Archives of Pathology & Laboratory Medicine ◽

10.5858/2009-0670-oar.1 ◽

2010 ◽

Vol 134 (11) ◽

pp. 1685-1691

Author(s):

Glenn E. Palomaki ◽

George J. Knight ◽

Geralyn Lambert-Messerlian ◽

Jacob A. Canick ◽

James E. Haddow

Keyword(s):

Down Syndrome ◽

Chorionic Gonadotropin ◽

Plasma Protein ◽

Human Chorionic Gonadotropin ◽

Interlaboratory Comparison ◽

Protein A ◽

First Trimester ◽

Nuchal Translucency ◽

Second Trimester ◽

Coefficients Of Variation

Abstract Context.—We initiated a voluntary, self-funded interlaboratory comparison program in the fall of 2005 because no proficiency testing program was available to laboratories in North America offering first-trimester, combined serum and ultrasound, Down syndrome screening. Objectives.—To evaluate the first 4 years of the interlaboratory comparison program against stated goals, to identify areas of concern, and to create new initiatives as indicated. Design.—Five serum samples are distributed 3 times a year to be tested for pregnancy-associated plasma protein A, human chorionic gonadotropin or its β subunit, and dimeric inhibin-A; participants convert these results into multiples of the median.
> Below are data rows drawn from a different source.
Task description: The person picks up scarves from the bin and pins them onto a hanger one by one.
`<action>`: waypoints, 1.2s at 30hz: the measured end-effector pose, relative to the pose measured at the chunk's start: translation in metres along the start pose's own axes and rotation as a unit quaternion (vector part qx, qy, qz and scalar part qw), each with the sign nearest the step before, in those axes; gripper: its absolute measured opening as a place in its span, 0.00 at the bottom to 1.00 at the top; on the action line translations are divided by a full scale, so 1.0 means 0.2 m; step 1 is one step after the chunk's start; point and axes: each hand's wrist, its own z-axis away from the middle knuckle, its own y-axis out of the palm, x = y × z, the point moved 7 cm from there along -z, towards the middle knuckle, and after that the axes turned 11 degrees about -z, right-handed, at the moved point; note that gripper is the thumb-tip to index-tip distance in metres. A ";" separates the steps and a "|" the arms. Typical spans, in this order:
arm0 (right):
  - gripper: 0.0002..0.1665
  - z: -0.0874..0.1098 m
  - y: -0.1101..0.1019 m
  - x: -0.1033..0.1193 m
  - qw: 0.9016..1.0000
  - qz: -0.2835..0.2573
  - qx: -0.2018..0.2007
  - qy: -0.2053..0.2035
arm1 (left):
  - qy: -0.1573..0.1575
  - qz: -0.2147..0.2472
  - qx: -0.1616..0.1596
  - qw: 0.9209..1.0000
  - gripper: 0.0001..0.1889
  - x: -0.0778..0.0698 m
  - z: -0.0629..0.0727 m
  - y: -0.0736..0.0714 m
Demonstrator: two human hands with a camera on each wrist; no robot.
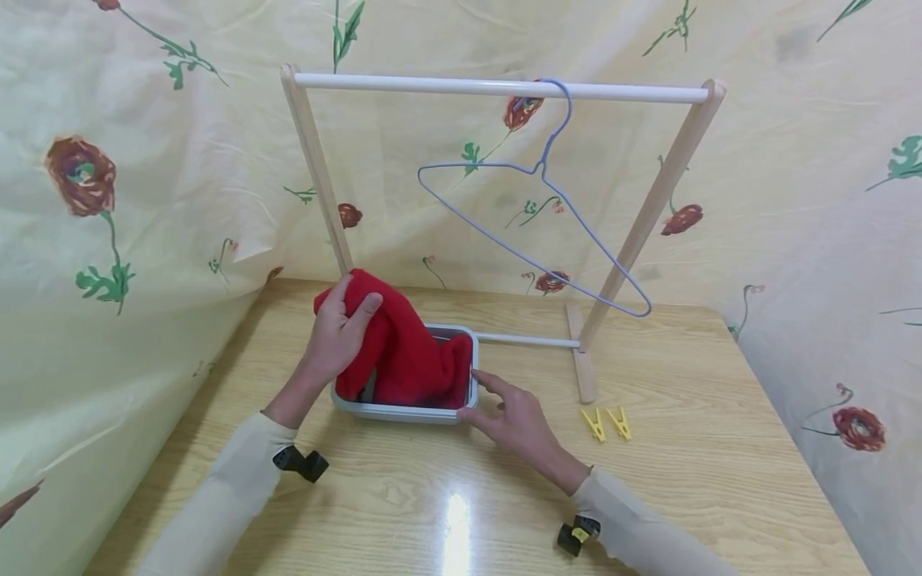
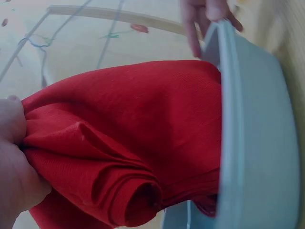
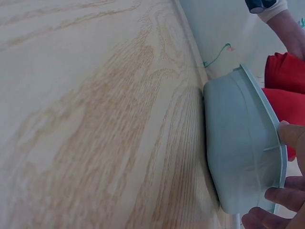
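My left hand [image 1: 337,338] grips a bunched red cloth [image 1: 403,352], its thumb across the near side of the fold. The cloth rises from a grey-blue plastic tub [image 1: 410,414], and its lower part still lies inside. In the left wrist view the cloth [image 2: 143,114] hangs in loose folds between the hand and the tub wall. My right hand [image 1: 520,424] holds the tub's near right corner, thumb at the front and fingers along the right side. The right wrist view shows the tub [image 3: 243,143] standing on the table, fingertips at its rim.
Behind the tub stands a wooden rack with a white top bar [image 1: 446,85]. A blue hanger [image 1: 497,240] hangs from that bar, right of the middle. Two yellow clothespins [image 1: 607,424] lie on the wooden table [image 1: 684,464] near the rack's right foot [image 1: 585,376].
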 end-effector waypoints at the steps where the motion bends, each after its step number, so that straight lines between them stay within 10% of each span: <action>1: 0.41 0.00 0.00 0.00 1.000 0.000 -0.001 0.000 | 0.000 0.017 -0.005 1.000 0.15 -0.01 -0.01 -0.01; 19: 0.44 0.02 -0.09 0.06 1.000 0.022 -0.010 -0.005 | 0.012 0.138 -0.080 0.987 0.12 -0.20 -0.11 -0.15; 36: 0.32 0.07 -0.58 0.64 0.982 0.049 -0.094 -0.159 | 0.019 0.146 -0.086 0.985 0.17 -0.30 -0.15 -0.19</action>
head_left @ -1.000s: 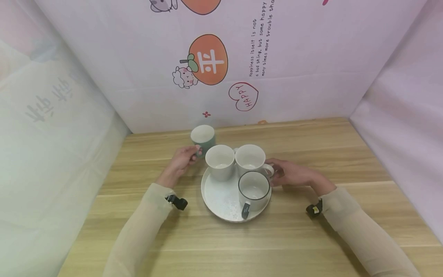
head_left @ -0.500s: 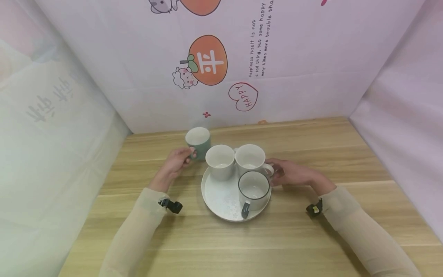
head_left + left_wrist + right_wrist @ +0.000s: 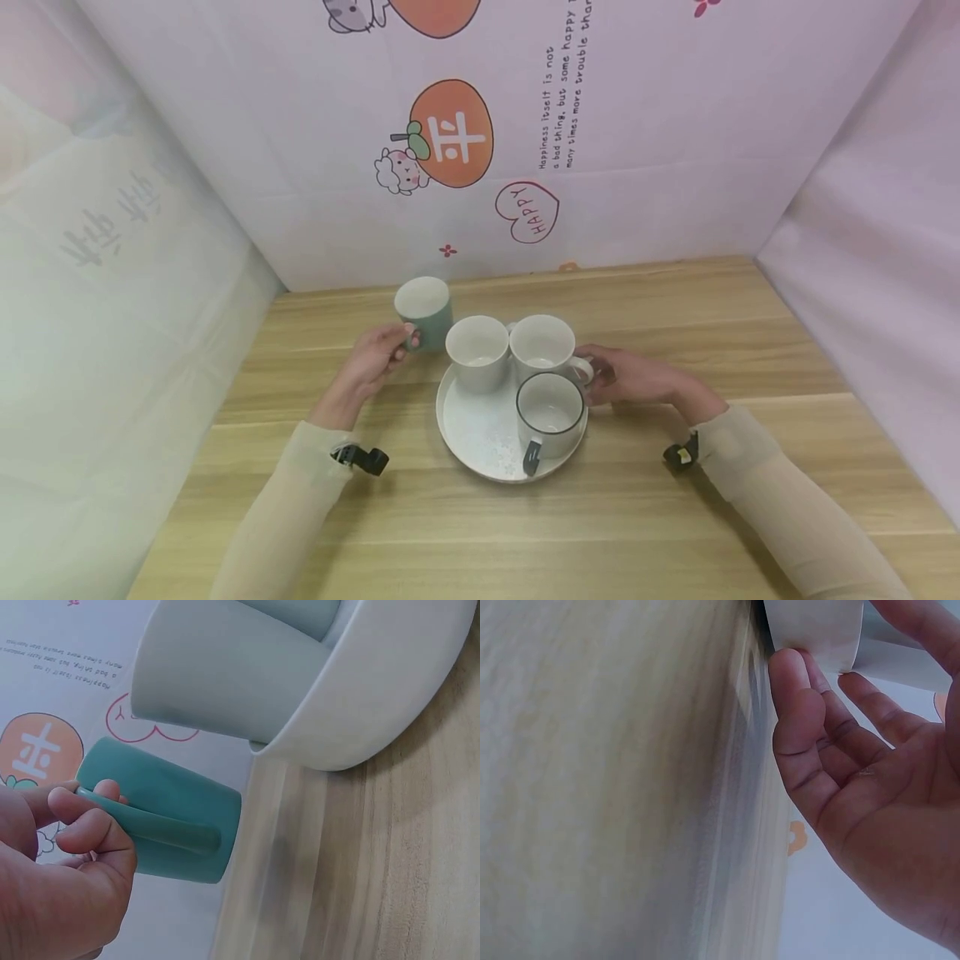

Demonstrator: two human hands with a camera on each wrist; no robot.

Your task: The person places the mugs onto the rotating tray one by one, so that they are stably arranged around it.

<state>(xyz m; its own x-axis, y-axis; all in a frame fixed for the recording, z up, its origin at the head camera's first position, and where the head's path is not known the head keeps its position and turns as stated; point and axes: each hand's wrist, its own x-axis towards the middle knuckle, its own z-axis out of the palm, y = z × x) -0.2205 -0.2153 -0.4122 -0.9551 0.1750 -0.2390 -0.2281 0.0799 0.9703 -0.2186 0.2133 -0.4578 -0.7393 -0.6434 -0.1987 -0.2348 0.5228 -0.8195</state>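
Observation:
My left hand [image 3: 375, 354] pinches the handle of a teal mug [image 3: 432, 327] between thumb and fingers. The mug hangs at the back left, slightly tilted and close over the table. Beside it is a round white tray [image 3: 480, 433] bearing three upright mugs: a pale mug [image 3: 480, 375], another pale mug [image 3: 542, 343] and a white mug with a black rim [image 3: 551, 410]. My right hand [image 3: 633, 375] holds the tray's right edge. In the right wrist view its bent fingers [image 3: 802, 712] touch the tray wall [image 3: 817, 630], while the thumb reaches over the rim.
A wooden table [image 3: 480, 542] lies under everything. White printed cloth [image 3: 637, 200] rises along its back edge, with plain cloth [image 3: 877, 233] on the right side. One pale mug's handle [image 3: 583, 367] sticks out beside my right hand.
My left hand has drawn the teal mug a little to the left and toward me, widening the gap to the tray. The right hand, the tray and its mugs have stayed put.

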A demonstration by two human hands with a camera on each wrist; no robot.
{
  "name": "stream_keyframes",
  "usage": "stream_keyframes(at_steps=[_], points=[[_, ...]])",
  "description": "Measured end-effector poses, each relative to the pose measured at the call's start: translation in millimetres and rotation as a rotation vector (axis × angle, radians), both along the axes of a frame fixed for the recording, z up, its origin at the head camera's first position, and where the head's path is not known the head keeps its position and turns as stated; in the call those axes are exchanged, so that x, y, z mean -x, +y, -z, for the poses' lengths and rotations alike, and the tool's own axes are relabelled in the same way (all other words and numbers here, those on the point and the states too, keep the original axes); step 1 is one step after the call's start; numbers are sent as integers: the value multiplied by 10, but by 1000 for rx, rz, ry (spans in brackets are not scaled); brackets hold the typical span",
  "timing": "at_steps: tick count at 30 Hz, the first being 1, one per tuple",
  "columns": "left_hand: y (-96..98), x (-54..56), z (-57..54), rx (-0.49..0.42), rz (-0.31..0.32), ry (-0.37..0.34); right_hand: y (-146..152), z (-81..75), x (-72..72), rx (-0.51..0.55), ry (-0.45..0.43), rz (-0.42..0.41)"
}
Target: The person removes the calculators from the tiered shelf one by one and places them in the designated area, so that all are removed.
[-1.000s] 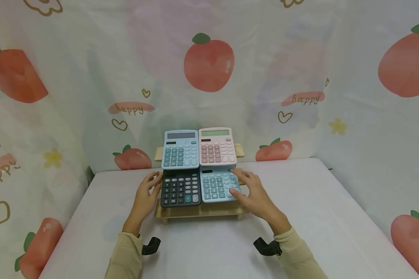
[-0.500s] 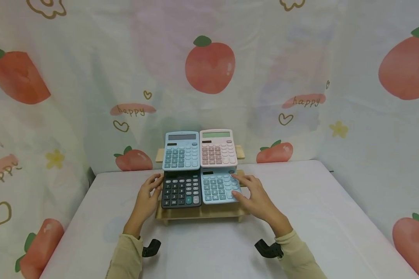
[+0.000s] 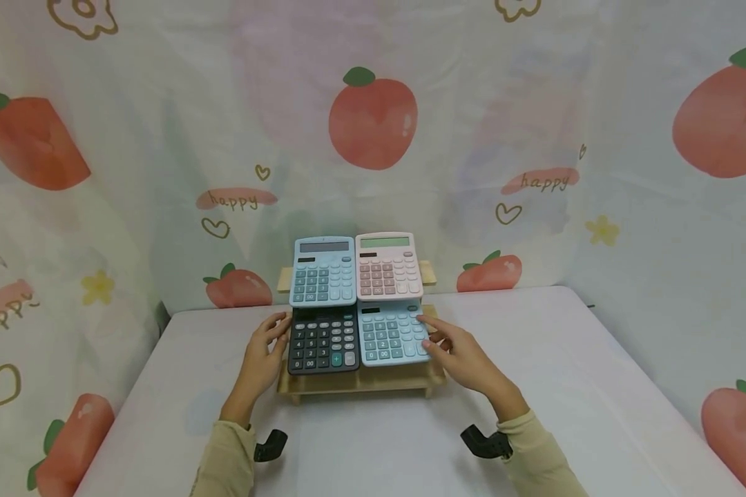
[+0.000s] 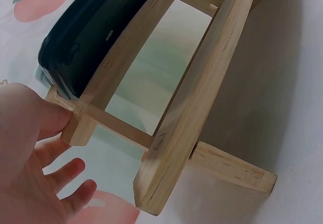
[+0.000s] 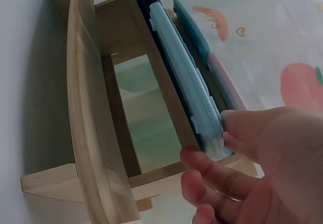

Patient histories include nuchal translucency information that enables the calculation of the risk of Down syndrome. Also included are educational components linked to interlaboratory comparison program results. Assessment of integrated (first- and second-trimester markers) risks is accomplished by having participants combine interlaboratory comparison program results with their results from a second-trimester proficiency testing program administered by the College of American Pathologists. Results.—The precision profile for pregnancy-associated plasma protein A shows decreasing coefficients of variation with increasing pregnancy-associated plasma protein A concentrations and multiples of the median (25% to 11% and 30% to 15%, respectively). In contrast, coefficients of variation are a relatively constant 12% throughout the entire range of human chorionic gonadotropin results. On a logarithmic scale, the median coefficient of variation of the risk of Down syndrome is 9%. Conclusions.—Participants in the interlaboratory comparison program reliably measure analytes, compute multiples of the median, and calculate consistent Down syndrome risks. Assays for the measurement of pregnancy-associated plasma protein A are not standardized and are less precise than those for human chorionic gonadotropin. Participants calculate reliable median equations given sonographer-specific sets of paired crown-rump length and nuchal translucency measurements.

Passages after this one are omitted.